Harvesting tips

      1 Comment on Harvesting tips

TipsToday’s post consists of a simple UNIX tip and a note about an interesting piece of software. Given that graphic, let’s start with the tip…

Recursive grep

Most anyone comfortable with the command line knows how to use grep to find a file that contains a particular bit of text—typically to see the line(s) where the match(es) occur. The next level of complexity (and the thing that was giving me trouble today until I figured this out) is searching recursively through a directory tree with grep to find files that reside in subdirectories below your starting point. To save you the trouble of searching this out, here’s one way to do it:

find [StartPoint] -depth -print | xargs grep [LookFor] <return>

To start in the current directory and then also search all files below that directory for the string “Harvester” you’d enter:

find . -depth -print | xargs grep “Harvester” <return>

Basically you’re using “find” to get all file names in the directory you’re in (and those descending from it) and then using the “pipe” command to feed these names to xargs which builds a filename list and gives them one at a time to grep. You might want to send the output to yet another text file if you’re searching for something common—the output could be quite lengthy (just add a > and a path and filename to the end of the command string shown).

Basic stuff but I’m sure I’ll look back here in a few months to remember the syntax. As an aside, any time you spend studying the “find” command will repay you many times over in keystrokes and time saved.

OAI Harvester

This next “tip” is a great illustration of what the government can accomplish when it decides to help libraries become more powerful stewards of the digital realm. Unfortunately (for my American readers), I’m talking about the Canadian government but given the proximity we can hope this enlightenment might eventually begin to trickle down.

Here’s an excerpt from the PKP website that explains what they’re about:

pkp_logo.gifThe Public Knowledge Project is a federally funded research initiative at the University of British Columbia and Simon Fraser University on the west coast of Canada. It seeks to improve the scholarly and public quality of academic research through the development of innovative online environments. PKP has developed free, open source software for the management, publishing, and indexing of journals and conferences. Open Journal Systems and Open Conference Systems increase access to knowledge, improve management, and reduce publishing costs.

We’ve installed their Open Journal Systems (OJS) package and have been quite happy with it. It offers a simple but well-designed platform for hosting the “backoffice” aspects of e-journal publishing as well as managing the presentation of the content for readers. Recommended.

Over the past month or so I’ve been thinking about ways to incorporate OAI services to build different front-ends to digital storage/achiving systems like DSpace, EAD collections, and so on. Following a tip from a colleague, I downloaded and installed another piece of software from the PKP group—the OAI Harvester. Why this amazing app isn’t listed on the “Tools” page maintained by the openarchives.org site escapes me.

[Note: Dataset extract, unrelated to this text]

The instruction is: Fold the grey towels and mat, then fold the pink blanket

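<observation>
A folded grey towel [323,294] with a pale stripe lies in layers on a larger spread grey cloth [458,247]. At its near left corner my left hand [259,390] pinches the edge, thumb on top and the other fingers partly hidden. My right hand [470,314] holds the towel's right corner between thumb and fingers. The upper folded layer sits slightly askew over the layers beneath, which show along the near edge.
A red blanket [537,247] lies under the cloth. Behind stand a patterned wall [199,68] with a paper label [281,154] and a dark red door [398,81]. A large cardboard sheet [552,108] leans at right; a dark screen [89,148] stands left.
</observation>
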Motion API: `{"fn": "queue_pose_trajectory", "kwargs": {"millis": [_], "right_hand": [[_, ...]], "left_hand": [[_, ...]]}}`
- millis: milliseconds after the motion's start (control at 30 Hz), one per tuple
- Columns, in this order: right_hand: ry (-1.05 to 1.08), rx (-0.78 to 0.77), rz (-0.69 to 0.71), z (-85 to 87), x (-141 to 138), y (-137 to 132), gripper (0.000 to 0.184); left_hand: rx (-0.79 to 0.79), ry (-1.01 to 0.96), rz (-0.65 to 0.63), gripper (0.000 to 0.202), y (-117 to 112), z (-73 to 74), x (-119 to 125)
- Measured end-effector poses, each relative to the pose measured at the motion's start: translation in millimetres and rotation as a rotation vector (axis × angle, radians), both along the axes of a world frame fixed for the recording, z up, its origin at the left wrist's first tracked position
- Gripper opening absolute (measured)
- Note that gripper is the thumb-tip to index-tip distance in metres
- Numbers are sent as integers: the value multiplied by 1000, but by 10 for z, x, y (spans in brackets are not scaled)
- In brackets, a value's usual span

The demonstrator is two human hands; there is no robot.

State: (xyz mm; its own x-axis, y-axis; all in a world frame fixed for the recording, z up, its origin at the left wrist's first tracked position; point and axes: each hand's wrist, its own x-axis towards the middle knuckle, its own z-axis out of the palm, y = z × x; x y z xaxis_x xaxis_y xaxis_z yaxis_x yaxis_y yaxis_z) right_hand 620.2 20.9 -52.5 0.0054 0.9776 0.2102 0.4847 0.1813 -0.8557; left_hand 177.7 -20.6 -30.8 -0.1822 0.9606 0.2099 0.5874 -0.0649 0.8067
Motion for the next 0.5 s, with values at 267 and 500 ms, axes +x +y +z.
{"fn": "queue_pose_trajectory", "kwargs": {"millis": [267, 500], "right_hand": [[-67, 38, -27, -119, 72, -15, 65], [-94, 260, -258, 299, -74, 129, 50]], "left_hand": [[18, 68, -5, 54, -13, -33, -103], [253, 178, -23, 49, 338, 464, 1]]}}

It’s a LAMP application (Linux, Apache, MySQL, PHP) but runs quite nicely as a MAMP installation on OS X Server (happily using the MySQL, Apache and PHP installations that ship with 10.4.x). Also plays well with the APC cache I talked about the other day. It took only a few minutes to install, a couple more minutes to configure and was almost immediately useful.

cgihome.jpgAfter typing in the OAI query urls for two DSpace installations (Mason and WRLC), I waited and within a minute or two, I had a nice “union” catalog of the content from both systems. I then added another neighbor’s collections (University of Maryland). Here’s what it looks like (I’m tweaking/testing this installation so it may or may not be running when you follow the link):

http://furbo.gmu.edu/OAIharvester

Right now I’m playing around with “branding” the setup with some Mason-specific mods (which explains why I was trying to grep the string “Harvester” out of the various sub-directories) and generally learning how the package is put together. I may next expand my test database to cover OAI-compliant systems within Virginia and see how that goes. To find the appropriate OAI-query URLs, I’ll start at the OAI provider registry maintained by the University of Illinois at Urbana-Champaign.

Once I figure out all the ways to fix and break this package, and then sort out a group of OAI providers that it makes sense to collect, I think we’ll roll out a production version of this software.

http://pkp.sfu.ca/?q=harvester